You know the story of the woman who sued McDonald’s because her coffee was too hot, right?
In the popular version of the story, this regular McDonald’s customer should have known full well how hot coffee could get and made the mistake of putting her cup of coffee between her legs instead of putting it in the cupholder. When she was driving and the coffee spilled out a bit onto her legs, it hurt because of how hot it was. In a fury that her coffee was hot, she swerved around and called her lawyer, determined to make some money off of McDonald’s.
Due to this ridiculous and frivolous lawsuit, McDonald’s now has to put a warning on their coffee cups to tell you that the coffee is hot. But is that the real story?
Here’s the thing: that’s not how this lawsuit happened. In 1992, Stella Liebeck, who was 79 at the time, purchased a cup of coffee in a McDonald’s drive-through. Liebeck was not driving the car when the coffee spilled, and, in fact, she was in the passenger seat. When she took the lid off of the coffee to add cream and sugar, it spilled out into her lap and caused her serious burns.
The coffee in the cup wasn’t just hot–it was nearly boiling. The temperature McDonald’s served coffee at in the early 90s was excessive and could cause severe burns to skin after only a few seconds of prolonged contact.
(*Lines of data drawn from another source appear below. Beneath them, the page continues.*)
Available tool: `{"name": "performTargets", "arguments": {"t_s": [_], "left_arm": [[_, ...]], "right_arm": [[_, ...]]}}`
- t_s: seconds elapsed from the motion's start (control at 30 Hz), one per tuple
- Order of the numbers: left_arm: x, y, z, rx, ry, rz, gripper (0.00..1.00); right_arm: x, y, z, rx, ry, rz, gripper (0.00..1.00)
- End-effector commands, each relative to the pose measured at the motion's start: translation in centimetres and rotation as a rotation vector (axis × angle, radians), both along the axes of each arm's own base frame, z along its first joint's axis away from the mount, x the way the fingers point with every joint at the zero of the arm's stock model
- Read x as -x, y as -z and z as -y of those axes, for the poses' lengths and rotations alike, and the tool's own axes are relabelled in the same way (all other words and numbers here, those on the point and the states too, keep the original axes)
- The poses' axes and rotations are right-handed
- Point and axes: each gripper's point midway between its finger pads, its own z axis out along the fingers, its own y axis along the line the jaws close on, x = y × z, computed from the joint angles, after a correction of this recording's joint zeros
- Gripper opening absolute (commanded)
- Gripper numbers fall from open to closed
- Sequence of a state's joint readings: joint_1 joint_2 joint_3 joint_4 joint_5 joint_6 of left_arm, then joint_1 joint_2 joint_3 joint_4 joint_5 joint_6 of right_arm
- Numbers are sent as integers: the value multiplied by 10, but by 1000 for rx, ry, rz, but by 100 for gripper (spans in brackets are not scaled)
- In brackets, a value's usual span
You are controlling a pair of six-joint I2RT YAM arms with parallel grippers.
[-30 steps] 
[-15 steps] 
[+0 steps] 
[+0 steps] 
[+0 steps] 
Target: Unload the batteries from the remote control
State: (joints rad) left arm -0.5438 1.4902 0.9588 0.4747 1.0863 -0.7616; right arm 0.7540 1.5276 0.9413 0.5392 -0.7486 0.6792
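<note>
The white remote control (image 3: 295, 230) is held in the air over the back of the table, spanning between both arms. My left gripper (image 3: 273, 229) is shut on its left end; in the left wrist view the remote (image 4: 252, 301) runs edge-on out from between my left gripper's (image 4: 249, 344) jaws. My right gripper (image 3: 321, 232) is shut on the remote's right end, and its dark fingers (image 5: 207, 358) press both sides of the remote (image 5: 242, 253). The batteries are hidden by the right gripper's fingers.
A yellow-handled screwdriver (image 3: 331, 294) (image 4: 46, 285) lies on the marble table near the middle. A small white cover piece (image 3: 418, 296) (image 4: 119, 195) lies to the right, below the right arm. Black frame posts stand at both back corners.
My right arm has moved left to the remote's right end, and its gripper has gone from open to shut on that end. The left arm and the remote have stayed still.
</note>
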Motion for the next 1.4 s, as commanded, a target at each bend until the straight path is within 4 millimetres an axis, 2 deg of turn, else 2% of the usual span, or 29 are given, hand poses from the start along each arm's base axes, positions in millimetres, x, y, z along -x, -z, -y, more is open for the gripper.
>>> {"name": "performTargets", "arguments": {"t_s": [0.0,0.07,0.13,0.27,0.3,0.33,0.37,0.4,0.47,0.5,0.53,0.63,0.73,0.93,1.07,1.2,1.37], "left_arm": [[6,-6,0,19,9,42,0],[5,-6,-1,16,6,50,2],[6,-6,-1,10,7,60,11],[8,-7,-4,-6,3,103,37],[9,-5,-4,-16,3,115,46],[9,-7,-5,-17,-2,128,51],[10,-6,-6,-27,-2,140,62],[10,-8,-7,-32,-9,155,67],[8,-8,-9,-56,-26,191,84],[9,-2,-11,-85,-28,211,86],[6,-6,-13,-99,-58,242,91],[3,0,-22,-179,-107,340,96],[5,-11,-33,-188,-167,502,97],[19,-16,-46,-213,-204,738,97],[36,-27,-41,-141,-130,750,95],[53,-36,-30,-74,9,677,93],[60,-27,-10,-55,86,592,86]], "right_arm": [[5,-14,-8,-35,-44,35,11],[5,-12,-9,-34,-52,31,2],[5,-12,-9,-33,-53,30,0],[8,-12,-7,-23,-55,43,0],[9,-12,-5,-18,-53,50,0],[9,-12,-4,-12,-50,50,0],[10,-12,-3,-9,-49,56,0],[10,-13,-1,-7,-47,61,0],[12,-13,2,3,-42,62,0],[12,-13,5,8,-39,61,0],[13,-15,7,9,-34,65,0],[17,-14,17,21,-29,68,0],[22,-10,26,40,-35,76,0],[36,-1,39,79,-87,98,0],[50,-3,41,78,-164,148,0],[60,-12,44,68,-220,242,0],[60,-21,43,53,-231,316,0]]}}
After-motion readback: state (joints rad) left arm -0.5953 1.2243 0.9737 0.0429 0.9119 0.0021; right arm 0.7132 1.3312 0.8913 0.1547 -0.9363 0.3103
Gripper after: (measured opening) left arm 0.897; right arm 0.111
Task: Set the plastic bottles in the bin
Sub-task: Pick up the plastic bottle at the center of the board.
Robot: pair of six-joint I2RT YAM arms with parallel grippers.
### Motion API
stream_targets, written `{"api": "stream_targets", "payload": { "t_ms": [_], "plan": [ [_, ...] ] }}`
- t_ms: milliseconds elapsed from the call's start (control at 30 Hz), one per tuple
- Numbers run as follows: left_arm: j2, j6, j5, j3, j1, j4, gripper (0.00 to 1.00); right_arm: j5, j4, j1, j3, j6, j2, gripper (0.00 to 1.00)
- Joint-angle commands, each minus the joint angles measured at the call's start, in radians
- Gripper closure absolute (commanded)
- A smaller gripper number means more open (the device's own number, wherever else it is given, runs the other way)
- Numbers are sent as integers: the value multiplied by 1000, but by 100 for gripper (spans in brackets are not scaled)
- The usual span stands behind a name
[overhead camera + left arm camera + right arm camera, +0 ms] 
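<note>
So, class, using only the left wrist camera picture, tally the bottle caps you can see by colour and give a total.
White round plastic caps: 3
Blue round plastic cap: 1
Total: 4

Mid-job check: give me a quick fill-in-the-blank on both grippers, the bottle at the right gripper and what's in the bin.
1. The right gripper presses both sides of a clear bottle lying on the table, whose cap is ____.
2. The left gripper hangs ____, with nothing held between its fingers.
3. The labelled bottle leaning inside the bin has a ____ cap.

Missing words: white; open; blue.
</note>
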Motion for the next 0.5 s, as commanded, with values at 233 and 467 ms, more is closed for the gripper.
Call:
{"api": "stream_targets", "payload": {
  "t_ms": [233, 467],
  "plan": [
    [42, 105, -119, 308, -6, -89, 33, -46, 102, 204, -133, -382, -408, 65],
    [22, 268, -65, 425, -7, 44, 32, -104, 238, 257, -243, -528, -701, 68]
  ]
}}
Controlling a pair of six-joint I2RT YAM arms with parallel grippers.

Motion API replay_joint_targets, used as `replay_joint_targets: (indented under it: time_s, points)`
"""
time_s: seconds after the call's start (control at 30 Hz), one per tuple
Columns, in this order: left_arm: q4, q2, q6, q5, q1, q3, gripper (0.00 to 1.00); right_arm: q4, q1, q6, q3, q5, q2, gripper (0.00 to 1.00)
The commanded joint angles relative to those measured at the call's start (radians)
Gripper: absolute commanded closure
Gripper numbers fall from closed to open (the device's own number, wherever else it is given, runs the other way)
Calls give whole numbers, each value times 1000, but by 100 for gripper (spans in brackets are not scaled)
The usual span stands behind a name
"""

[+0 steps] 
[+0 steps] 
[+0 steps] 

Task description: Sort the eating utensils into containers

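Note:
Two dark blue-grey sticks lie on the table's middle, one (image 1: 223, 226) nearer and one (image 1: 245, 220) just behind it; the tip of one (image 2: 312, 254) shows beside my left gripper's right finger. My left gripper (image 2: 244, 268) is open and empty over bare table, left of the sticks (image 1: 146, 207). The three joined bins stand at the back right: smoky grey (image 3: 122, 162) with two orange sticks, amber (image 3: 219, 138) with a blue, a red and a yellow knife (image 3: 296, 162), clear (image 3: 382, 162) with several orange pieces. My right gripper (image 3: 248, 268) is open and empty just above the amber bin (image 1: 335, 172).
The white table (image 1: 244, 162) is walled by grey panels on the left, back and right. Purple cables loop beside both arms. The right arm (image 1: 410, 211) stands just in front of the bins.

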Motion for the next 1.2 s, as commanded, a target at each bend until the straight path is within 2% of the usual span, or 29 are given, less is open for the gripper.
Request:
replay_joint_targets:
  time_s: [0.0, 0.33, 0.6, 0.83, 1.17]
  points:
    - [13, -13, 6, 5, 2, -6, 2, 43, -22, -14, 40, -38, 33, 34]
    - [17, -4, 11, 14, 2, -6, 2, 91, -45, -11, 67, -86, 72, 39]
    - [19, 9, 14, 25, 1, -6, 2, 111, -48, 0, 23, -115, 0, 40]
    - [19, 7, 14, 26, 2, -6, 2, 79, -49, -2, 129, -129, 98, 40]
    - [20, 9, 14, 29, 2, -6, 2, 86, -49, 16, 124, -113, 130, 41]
Liebeck was so badly injured by her third-degree burns that she required skin grafts.
In the end, Liebeck was awarded some monetary damages from McDonald’s, but the judge reduced the payout by roughly eighty percent after the jury mandated that she be paid two days’ worth of coffee sales from the chain restaurant.
The next time you hear about a frivolous lawsuit where someone sues a company for what seems to be their own mistake, consider doing a bit of research. Is the lawsuit actually a pointless cash grab by a spiteful person, or is the company spinning the case that way to make themselves look better? Many of those “dumb” and “frivolous” lawsuits you’ve heard about in corporate history were likely much more serious in nature than you realized.